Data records
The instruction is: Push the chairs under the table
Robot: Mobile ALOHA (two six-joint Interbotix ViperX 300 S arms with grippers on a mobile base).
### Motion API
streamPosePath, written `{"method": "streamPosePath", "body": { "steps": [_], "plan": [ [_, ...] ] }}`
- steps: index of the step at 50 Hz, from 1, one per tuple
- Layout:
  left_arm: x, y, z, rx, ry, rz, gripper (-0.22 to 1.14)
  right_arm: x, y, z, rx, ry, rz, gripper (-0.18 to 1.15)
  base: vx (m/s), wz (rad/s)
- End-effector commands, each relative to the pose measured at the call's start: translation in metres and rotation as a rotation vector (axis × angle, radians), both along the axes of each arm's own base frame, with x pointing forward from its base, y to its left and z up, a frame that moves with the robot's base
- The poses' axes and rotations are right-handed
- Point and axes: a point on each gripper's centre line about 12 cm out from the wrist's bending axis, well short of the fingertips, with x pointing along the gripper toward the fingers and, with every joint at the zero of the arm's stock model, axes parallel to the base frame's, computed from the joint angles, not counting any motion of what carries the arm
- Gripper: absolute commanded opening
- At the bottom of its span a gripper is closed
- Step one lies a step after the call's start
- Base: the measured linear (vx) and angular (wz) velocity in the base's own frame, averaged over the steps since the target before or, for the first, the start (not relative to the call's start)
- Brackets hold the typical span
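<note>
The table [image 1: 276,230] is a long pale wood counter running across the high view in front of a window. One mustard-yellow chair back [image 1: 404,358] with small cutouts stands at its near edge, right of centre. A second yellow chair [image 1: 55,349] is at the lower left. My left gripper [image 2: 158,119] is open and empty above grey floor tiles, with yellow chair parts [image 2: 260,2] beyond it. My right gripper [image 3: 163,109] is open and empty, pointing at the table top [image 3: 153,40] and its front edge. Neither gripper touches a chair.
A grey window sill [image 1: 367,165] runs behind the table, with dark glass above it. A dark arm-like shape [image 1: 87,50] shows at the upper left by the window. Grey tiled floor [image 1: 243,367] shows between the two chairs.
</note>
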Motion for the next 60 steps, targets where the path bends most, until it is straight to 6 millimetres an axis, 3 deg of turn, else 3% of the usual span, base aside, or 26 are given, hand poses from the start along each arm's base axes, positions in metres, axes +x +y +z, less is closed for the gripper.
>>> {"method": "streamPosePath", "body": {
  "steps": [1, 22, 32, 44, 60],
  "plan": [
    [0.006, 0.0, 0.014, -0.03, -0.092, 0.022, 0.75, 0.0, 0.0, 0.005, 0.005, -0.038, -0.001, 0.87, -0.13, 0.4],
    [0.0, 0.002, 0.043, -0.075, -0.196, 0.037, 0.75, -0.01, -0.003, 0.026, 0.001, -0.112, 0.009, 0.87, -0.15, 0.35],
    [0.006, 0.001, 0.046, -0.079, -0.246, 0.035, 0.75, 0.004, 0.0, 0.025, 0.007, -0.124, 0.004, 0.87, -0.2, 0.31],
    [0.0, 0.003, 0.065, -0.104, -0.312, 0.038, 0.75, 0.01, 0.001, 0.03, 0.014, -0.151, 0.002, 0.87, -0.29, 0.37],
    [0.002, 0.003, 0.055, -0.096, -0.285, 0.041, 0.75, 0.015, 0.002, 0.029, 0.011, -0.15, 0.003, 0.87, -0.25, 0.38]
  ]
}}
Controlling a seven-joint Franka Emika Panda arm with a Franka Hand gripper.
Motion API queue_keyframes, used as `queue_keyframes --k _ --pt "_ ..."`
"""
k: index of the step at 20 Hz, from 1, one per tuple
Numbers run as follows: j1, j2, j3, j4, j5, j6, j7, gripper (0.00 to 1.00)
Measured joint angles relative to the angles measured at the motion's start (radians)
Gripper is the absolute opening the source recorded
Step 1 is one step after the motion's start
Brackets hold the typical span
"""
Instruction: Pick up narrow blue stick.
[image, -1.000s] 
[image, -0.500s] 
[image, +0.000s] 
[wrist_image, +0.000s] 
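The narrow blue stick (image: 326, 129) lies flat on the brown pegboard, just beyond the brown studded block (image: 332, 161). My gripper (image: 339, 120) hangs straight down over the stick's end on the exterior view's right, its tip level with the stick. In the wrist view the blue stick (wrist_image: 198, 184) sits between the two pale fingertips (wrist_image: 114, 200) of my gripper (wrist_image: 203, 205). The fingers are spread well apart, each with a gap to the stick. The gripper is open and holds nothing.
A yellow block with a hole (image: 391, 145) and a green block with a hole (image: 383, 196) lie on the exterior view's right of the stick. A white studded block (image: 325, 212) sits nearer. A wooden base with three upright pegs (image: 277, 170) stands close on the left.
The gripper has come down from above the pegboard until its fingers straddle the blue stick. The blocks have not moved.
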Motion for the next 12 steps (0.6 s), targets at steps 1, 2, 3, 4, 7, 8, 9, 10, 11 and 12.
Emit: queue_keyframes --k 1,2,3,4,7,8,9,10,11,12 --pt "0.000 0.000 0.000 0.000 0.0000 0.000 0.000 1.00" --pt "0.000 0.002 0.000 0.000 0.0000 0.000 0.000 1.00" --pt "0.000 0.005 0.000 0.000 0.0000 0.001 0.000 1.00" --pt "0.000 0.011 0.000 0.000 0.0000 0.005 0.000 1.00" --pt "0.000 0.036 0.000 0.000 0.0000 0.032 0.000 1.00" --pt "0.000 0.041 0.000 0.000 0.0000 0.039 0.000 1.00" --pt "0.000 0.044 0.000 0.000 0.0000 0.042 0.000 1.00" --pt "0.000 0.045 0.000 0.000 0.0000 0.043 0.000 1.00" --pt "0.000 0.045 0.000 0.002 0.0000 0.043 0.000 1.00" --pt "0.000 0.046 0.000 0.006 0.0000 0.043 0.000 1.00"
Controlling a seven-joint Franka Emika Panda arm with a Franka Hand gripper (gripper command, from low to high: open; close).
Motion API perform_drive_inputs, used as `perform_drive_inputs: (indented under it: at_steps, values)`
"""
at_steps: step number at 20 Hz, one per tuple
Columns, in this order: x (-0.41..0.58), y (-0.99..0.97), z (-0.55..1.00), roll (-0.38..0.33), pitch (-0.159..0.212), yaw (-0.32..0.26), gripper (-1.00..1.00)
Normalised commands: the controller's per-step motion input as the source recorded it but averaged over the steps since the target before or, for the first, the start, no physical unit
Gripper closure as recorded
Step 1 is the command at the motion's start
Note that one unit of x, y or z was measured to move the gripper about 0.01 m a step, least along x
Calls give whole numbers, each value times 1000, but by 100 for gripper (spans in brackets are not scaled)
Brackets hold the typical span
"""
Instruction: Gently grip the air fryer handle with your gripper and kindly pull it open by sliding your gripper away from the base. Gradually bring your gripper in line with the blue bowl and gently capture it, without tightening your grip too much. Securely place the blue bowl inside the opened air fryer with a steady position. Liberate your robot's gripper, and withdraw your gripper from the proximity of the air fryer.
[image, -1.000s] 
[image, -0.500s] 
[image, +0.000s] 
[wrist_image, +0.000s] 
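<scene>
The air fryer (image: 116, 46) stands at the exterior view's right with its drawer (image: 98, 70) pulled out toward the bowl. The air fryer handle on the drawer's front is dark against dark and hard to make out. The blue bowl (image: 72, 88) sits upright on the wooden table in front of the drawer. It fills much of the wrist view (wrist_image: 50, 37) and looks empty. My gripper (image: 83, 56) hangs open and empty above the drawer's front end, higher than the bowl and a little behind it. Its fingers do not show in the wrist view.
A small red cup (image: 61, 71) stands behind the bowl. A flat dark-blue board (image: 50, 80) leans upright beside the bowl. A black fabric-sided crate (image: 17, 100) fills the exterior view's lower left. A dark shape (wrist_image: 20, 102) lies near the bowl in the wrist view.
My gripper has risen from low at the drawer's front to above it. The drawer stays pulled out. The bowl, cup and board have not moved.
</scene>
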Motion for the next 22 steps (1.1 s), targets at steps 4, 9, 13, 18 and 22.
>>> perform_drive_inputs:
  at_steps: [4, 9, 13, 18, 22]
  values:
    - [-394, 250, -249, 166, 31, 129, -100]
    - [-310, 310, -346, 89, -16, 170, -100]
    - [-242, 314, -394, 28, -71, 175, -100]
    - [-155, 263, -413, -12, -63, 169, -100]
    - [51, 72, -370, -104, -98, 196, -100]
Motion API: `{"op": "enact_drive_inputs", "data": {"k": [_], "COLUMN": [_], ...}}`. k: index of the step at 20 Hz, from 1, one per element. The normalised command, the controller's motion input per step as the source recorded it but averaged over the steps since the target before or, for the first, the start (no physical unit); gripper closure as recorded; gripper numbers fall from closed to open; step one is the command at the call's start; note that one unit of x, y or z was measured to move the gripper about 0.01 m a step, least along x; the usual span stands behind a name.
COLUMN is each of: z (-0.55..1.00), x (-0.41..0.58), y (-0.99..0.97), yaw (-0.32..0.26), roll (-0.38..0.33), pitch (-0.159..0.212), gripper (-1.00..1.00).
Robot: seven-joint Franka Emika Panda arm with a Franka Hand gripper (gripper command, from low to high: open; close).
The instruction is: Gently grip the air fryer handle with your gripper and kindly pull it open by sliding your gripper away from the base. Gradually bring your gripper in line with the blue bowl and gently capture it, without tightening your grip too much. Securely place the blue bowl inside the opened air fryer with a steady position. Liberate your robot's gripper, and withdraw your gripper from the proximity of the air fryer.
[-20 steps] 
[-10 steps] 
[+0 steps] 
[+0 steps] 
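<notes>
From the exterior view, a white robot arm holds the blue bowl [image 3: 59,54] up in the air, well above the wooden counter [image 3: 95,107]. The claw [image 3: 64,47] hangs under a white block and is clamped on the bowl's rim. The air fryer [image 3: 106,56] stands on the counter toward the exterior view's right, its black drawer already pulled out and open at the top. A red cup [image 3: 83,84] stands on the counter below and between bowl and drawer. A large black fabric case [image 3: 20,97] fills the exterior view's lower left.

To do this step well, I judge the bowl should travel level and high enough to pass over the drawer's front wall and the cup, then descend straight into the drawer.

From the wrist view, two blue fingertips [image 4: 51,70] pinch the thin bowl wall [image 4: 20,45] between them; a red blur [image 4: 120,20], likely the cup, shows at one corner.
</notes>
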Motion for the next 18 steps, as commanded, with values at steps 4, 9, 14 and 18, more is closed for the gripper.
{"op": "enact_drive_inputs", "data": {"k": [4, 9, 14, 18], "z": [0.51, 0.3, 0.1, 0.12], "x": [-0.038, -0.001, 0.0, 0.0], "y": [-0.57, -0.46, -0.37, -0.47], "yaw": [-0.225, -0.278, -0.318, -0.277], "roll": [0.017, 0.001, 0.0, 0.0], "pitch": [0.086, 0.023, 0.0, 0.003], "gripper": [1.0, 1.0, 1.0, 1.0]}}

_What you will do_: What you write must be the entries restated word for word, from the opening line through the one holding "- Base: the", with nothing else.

_Reply_:
The instruction is: Push the chairs under the table
Robot: Mobile ALOHA (two six-joint Interbotix ViperX 300 S arms with grippers on a mobile base).
### Motion API
streamPosePath, written `{"method": "streamPosePath", "body": { "steps": [_], "plan": [ [_, ...] ] }}`
- steps: index of the step at 50 Hz, from 1, one per tuple
- Layout:
  left_arm: x, y, z, rx, ry, rz, gripper (-0.22 to 1.14)
  right_arm: x, y, z, rx, ry, rz, gripper (-0.18 to 1.15)
  base: vx (m/s), wz (rad/s)
- End-effector commands, each relative to the pose measured at the call's start: translation in metres and rotation as a rotation vector (axis × angle, radians), both along the axes of each arm's own base frame, with x pointing forward from its base, y to its left and z up, a frame that moves with the robot's base
- The poses' axes and rotations are right-handed
- Point and axes: a point on each gripper's centre line about 12 cm out from the wrist's bending axis, well short of the fingertips, with x pointing along the gripper toward the fingers and, with every joint at the zero of the arm's stock model, axes parallel to the base frame's, computed from the joint angles, not counting any motion of what carries the arm
- Gripper: absolute commanded opening
- At the bottom of its span a gripper is closed
- Step one lies a step after the call's start
- Base: the measured linear (vx) and angular (wz) velocity in the base's own frame, averaged over the steps since the target before or, for the first, the start (not relative to the call's start)

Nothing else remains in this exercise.